Everything in the data below is left aside except the lines from the one containing "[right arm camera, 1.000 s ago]" through the one containing "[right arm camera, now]"; repeat those exactly.

(Data excerpt)

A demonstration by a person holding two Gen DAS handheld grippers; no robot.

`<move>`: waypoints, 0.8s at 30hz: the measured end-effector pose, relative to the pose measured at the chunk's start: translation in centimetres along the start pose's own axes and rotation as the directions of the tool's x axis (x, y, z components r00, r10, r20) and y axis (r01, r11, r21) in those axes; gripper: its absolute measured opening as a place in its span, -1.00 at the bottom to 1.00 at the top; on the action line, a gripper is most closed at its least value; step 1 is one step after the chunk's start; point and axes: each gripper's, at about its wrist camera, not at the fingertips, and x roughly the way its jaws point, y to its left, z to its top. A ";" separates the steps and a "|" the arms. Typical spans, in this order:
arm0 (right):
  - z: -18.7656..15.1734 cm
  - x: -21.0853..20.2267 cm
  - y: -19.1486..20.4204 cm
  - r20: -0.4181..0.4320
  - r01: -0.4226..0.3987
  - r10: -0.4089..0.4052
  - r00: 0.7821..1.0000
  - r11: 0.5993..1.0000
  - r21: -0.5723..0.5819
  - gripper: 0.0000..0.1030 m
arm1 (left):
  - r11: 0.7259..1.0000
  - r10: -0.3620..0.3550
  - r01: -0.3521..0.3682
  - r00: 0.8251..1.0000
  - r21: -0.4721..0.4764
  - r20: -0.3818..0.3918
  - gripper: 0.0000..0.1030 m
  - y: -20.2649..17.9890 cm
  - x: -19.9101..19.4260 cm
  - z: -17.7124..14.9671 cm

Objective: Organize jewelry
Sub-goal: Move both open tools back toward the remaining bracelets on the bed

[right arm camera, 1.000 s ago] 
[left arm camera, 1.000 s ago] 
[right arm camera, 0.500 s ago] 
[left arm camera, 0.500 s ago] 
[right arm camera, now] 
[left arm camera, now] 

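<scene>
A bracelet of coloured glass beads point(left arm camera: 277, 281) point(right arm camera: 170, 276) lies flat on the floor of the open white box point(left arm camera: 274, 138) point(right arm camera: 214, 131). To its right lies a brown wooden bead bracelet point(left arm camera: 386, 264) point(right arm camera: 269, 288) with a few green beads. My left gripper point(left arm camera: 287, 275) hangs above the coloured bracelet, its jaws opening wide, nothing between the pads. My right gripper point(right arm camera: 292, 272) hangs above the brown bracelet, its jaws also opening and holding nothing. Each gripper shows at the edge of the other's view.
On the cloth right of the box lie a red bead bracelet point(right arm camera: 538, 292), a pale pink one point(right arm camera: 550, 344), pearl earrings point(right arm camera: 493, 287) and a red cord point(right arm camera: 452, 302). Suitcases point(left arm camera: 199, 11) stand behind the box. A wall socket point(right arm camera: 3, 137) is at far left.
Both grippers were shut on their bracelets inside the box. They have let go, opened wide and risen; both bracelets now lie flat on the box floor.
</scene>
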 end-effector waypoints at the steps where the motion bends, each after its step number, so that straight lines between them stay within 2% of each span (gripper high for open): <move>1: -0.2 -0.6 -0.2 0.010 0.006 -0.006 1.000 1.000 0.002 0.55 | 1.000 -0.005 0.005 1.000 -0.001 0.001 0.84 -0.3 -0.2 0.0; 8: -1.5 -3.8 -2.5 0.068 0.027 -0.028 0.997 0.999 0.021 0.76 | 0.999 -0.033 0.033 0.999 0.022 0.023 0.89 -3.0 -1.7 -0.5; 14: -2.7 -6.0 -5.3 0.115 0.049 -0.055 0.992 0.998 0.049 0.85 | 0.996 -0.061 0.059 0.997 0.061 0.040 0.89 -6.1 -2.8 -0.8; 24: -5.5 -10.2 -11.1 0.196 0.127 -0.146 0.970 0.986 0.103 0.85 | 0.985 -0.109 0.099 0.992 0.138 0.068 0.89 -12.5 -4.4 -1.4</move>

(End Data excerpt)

Response to the exercise:
[right arm camera, 1.000 s ago] 
[left arm camera, 1.000 s ago] 
[right arm camera, 0.500 s ago] 
[left arm camera, 0.500 s ago] 
[right arm camera, now] 

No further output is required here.